Note that this middleware also connects to response start/end events.

Finally, we add a minimal API endpoint, a controller endpoint and run the application.

app.MapGet("/minapi", async context =>
{
    var sw = (Stopwatch)context.Items["SW"];

    Console.ForegroundColor = ConsoleColor.Cyan;
    Console.Write("[Handler started.....]: ");
    Console.ResetColor();
    Console.WriteLine($"{sw!.Elapsed.TotalMilliseconds:F2} ms since start");

    Thread.Sleep(50);
    await context.Response.WriteAsync("Minimal API endpoint");
});
app.MapControllers();
app.Run();

The minimal API endpoint doesn’t do much, except for waiting 50ms and writing a simple text to the response stream. The controller endpoint does nearly the same:

public class TestController : ControllerBase
{
    [HttpGet("/mvc")]
    public async Task Get()
    {
        var sw = (Stopwatch)HttpContext.Items["SW"]!;

        Console.ForegroundColor = ConsoleColor.Cyan;
        Console.Write("[Method started......]: ");
        Console.ResetColor();
        Console.WriteLine($"{sw!.Elapsed.TotalMilliseconds:F2}");

        Thread.Sleep(50);
        await Response.WriteAsync("Controller endpoint");
    }
}

Note how access to the Items collection of the HTTP context is used to retrieve the same instance of the stopwatch.

Start the Stopwatch

Let’s keep the application in Visual Studio configured to use Kestrel instead of IIS Express. This allows us to conveniently inspect the text being output to the console. Here’s the result when we invoke /minapi.

And this is the output when we call /mvc instead.

As you can see, the controller endpoint takes slightly longer to complete. That said, there are a few important considerations that apply to any quick-and-dirty performance benchmark.

Understanding the Results

In microbenchmarks, Minimal APIs often execute slightly faster due to objective elements such as simpler routing, direct lambda invocation, and fewer framework features (filters, IActionResult wrapping). However, in real-world scenarios, middleware, I/O, and external services usually dominate the total elapsed time and this could change the landscape.

Note that the first request to a URL may take longer due to JIT compilation and pipeline construction. Subsequent requests are faster. You can easily verify this by calling the same endpoint twice or more.

In such a microbenchmark it could even happen that MVC controller endpoints occasionally run faster than minimal API—the gap is however so small that this is neither surprising nor unusual. Even if the code is identical, small timing differences can appear due to factors outside the framework’s “pure” execution path. Here are the main reasons:

• .NET uses Just-In-Time (compilation. The first requests trigger compilation, and subsequent ones can use optimized code paths.
• MVC actions might occasionally hit already-jitted methods in a way that ends up slightly faster than a minimal API lambda, especially if the lambda triggers new code paths.
• The way objects, delegates, and closures are laid out in memory can affect tiny differences in execution time.
• MVC actions may benefit from pre-warmed routing and controller infrastructure in some cases, giving them a small advantage in microbenchmarks.

The Bottom Line

At equal levels of code complexity, a Minimal API endpoint is generally faster than the equivalent MVC controller endpoint. However, the difference is small, and none of the following assumptions are true in general:

• Using Minimal APIs will skyrocket your API performance.
• Choosing MVC controllers will drag down performance.

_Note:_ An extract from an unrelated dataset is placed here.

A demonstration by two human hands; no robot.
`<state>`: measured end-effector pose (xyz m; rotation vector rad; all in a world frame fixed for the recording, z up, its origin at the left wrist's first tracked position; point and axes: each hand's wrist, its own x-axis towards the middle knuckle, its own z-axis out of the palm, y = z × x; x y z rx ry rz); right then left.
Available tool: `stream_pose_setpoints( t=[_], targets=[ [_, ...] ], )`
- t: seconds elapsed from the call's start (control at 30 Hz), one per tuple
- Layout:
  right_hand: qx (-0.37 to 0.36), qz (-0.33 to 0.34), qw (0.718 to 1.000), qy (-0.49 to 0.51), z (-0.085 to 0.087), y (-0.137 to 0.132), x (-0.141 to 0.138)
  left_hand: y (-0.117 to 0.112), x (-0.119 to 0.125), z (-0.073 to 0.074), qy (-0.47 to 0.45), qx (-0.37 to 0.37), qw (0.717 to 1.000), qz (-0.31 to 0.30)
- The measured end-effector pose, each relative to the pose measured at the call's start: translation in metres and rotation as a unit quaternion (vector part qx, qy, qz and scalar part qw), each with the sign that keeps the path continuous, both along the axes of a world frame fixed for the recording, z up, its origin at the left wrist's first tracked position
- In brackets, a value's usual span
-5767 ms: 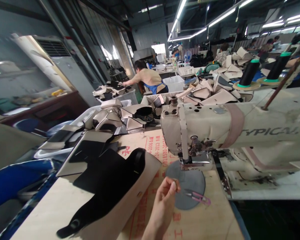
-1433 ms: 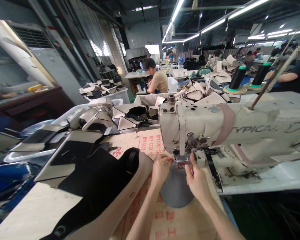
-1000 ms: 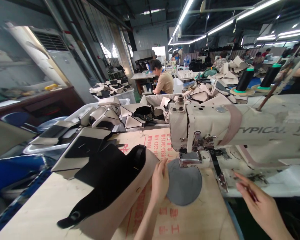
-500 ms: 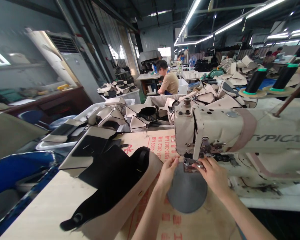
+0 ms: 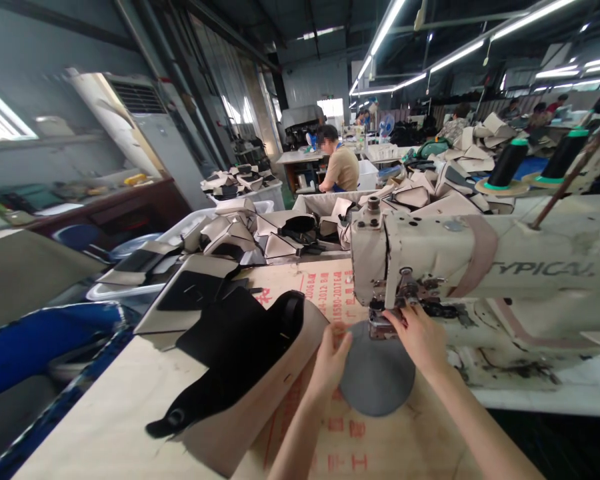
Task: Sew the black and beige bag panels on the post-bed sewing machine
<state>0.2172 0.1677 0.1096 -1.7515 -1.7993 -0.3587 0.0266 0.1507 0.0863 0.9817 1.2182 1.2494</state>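
Observation:
A round, flat dark-grey piece [image 5: 377,377] lies under the needle end of a sewing machine [image 5: 420,250]. At its left edge is my left hand [image 5: 329,357], closed with the thumb and curled fingers against the rim. My right hand [image 5: 423,337] is at the presser foot [image 5: 380,325], thumb and fingers drawn together; whatever sits between them is too small to make out. Left of my hands, a beige and black sewn bag piece [image 5: 250,373] rests on the wooden tabletop [image 5: 105,413], its black strap end pointing toward me.
Tubs [image 5: 125,290] heaped with beige and black pieces stand behind the table. A blue-lined container [image 5: 55,327] is at the left edge. Two black thread cones [image 5: 507,163] stand above the machine. A person [image 5: 343,163] sits farther back.
My left hand has come slightly down from the needle area to the grey piece's edge. My right fingers have risen a little at the presser foot. The view has shifted slightly.

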Motion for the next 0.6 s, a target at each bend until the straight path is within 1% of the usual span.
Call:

A few milliseconds’ difference in either direction is normal and usually insignificant in real-world scenarios. What matters is the overall trend, not the timing of individual requests. Minimal APIs tend to outperform MVC in microbenchmarks under repeated warm requests, but small anomalies can occur due to JIT compilation, caching, or OS-level variability.

As a final note, even if Minimal APIs are consistently faster in your scenario, they have a notable drawback when it comes to organizing code. Keeping a Minimal API codebase clean and well-structured requires strong discipline, whereas MVC controllers enforce a degree of structure through the framework itself. But that topic deserves a separate discussion—and potentially another article.